Interactive job via salloc#
First, ask for interactive job using salloc:
salloc --nodes=1 --ntasks=2 --cpus-per-task=1 --mem-per-cpu=500M --time=15:00If needed, add other options to salloc command: salloc {+other options}
Once the job is granted, run the commands:
hostname
env | grep SLURM
sqThe above will show the name of the node, all slurm environment variables and the current jobs under your name.

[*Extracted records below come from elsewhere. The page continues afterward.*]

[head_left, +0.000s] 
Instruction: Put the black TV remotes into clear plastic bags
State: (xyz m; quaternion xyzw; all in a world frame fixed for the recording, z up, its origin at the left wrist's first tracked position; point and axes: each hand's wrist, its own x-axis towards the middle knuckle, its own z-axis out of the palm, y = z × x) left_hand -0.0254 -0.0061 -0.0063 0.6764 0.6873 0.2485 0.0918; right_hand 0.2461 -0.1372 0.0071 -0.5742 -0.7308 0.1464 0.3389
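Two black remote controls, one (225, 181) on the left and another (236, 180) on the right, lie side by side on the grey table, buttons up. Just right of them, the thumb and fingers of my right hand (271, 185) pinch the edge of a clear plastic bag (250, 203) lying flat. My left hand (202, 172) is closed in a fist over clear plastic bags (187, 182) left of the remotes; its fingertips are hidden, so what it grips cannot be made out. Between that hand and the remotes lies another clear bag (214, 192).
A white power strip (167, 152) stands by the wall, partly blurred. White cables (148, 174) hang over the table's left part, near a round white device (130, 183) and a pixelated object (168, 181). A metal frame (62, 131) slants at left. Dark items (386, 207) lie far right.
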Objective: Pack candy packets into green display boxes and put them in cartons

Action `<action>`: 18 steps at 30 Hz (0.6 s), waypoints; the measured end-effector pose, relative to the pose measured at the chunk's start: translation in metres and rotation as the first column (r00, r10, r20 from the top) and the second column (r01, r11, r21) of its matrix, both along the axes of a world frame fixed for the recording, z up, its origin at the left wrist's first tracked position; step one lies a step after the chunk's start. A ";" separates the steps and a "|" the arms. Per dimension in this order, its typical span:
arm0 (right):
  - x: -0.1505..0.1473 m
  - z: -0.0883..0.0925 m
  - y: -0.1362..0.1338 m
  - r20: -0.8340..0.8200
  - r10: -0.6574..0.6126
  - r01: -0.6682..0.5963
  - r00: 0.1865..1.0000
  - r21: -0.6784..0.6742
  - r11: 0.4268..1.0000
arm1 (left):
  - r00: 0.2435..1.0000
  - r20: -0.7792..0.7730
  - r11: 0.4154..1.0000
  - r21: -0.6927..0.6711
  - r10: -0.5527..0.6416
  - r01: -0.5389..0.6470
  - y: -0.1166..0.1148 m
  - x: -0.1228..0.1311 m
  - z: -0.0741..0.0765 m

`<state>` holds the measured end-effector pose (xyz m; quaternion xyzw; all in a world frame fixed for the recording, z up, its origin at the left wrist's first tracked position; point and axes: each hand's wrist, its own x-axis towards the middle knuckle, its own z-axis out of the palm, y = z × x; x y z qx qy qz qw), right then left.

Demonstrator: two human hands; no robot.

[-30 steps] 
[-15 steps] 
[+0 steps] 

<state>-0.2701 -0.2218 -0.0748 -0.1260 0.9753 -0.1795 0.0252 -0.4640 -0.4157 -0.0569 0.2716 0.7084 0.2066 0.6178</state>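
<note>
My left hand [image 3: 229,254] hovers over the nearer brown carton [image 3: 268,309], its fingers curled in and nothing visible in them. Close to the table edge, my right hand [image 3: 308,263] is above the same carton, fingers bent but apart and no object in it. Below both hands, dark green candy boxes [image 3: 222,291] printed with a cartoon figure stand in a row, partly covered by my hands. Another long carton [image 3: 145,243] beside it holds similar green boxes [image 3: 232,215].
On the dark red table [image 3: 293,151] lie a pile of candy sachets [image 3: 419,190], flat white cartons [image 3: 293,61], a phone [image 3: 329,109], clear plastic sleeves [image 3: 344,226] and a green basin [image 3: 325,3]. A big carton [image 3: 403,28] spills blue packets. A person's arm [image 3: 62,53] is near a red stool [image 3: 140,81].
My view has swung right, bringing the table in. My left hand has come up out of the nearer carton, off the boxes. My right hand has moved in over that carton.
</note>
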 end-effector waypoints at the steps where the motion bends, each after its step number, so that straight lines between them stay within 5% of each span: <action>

Before starting the test, load lammps module:
HINT: use module spider lammps
module load StdEnv/2023 intel/2023.2.1 openmpi/4.1.5 lammps-omp/20240829After loading the modules, run the commands:
module list
module show lammps
ls $EBROOTLAMMPS/binMake show that the binary lmp is available in your environment:
which lmp
/cvmfs/soft.computecanada.ca/easybuild/software/2023/x86-64-v4/MPI/intel2023/openmpi4/lammps-omp/20240829/bin/lmpNow, run the lammps test using:
srun lmp -in lammps-input.inor run it via a script:
sh ./mc-runlmp-interactive.shAs a summary, here are the steps to follow for running interactive jobs to test and debug your progrqams and scripts before submitting jobs via sbatch:
- salloc {+options} to ask for compute node.
- load the modules that are needed for your workflow.
- run tests and debug …
- exit {to resume the interactive job} and go back to the login node.
Sleep job#
Under the directory sleep-job, use cat command to see the content of the script:
cd sleep-job
cat mc-sleep-job.shNow, submit the job using:
sbatch mc-sleep-job.sh- If there are errors, fix them and/or add the options via cammnd line, like:
sbatch --account=def-sponsor2 mc-sleep-job.shWhat is the job id for your job?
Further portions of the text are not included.